> _PROBLEM TO SOLVE_
Omit every picture and return the rest of the data unaltered.

*** STORED DATA ***

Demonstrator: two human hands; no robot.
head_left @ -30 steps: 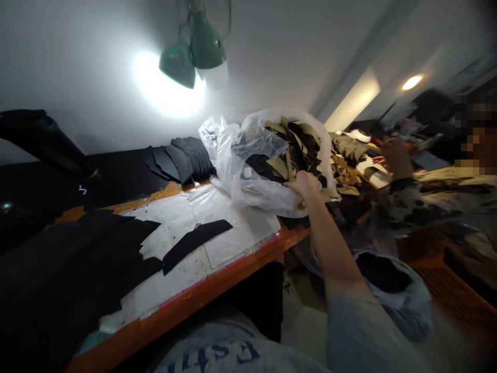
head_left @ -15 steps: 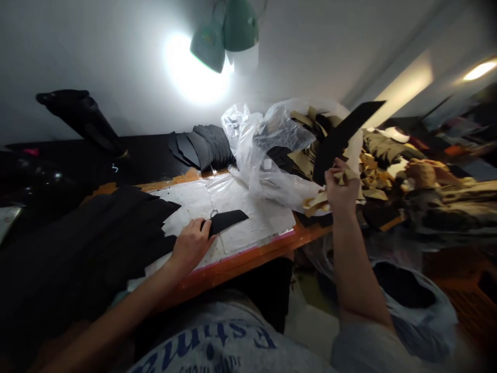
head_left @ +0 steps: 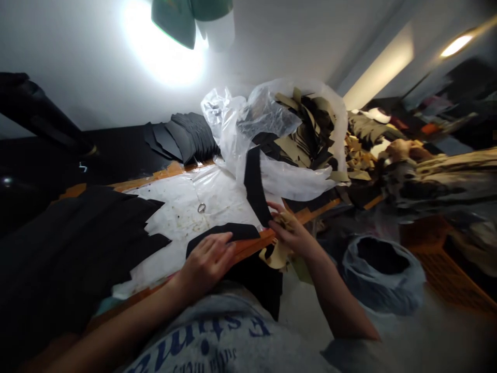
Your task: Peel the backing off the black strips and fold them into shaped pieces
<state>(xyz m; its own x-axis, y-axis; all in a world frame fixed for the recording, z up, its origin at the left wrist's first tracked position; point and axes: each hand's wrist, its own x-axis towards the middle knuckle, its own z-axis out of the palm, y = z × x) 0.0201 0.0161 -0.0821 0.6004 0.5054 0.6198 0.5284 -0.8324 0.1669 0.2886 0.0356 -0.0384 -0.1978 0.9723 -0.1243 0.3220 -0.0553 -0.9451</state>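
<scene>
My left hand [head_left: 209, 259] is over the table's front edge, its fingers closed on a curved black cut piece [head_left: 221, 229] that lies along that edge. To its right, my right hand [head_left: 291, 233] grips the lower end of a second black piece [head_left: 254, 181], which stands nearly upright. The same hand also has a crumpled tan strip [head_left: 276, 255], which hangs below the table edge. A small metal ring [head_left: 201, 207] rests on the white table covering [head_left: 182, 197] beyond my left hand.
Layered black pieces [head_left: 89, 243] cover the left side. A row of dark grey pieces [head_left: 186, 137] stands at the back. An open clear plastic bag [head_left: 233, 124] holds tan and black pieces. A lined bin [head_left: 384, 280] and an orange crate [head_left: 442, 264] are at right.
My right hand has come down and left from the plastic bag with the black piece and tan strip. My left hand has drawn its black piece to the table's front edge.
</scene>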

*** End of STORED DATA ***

> _RESULT OF THE EXERCISE_
Demonstrator: two human hands; no robot.
head_left @ -30 steps: 
head_left @ -15 steps: 
head_left @ +0 steps: 
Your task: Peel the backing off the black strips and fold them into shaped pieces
<state>(xyz m; its own x-axis, y-axis; all in a world frame fixed for the recording, z up, its origin at the left wrist's first tracked position; point and axes: each hand's wrist, its own x-axis towards the middle knuckle, its own z-axis out of the palm, y = z × x) 0.0201 0.0161 -0.0821 0.6004 0.5054 0.6198 0.5284 -0.8324 0.1669 0.2886 0.0356 -0.0384 -0.1978 0.9723 -0.1243 0.3220 -0.0553 -0.9451</state>
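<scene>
My left hand [head_left: 209, 259] is over the table's front edge, its fingers closed on a curved black cut piece [head_left: 221, 229] that lies along that edge. To its right, my right hand [head_left: 291, 233] grips the lower end of a second black piece [head_left: 254, 181], which stands nearly upright. The same hand also has a crumpled tan strip [head_left: 276, 255], which hangs below the table edge. A small metal ring [head_left: 201, 207] rests on the white table covering [head_left: 182, 197] beyond my left hand.
Layered black pieces [head_left: 89, 243] cover the left side. A row of dark grey pieces [head_left: 186, 137] stands at the back. An open clear plastic bag [head_left: 233, 124] holds tan and black pieces. A lined bin [head_left: 384, 280] and an orange crate [head_left: 442, 264] are at right.
My right hand has come down and left from the plastic bag with the black piece and tan strip. My left hand has drawn its black piece to the table's front edge.
</scene>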

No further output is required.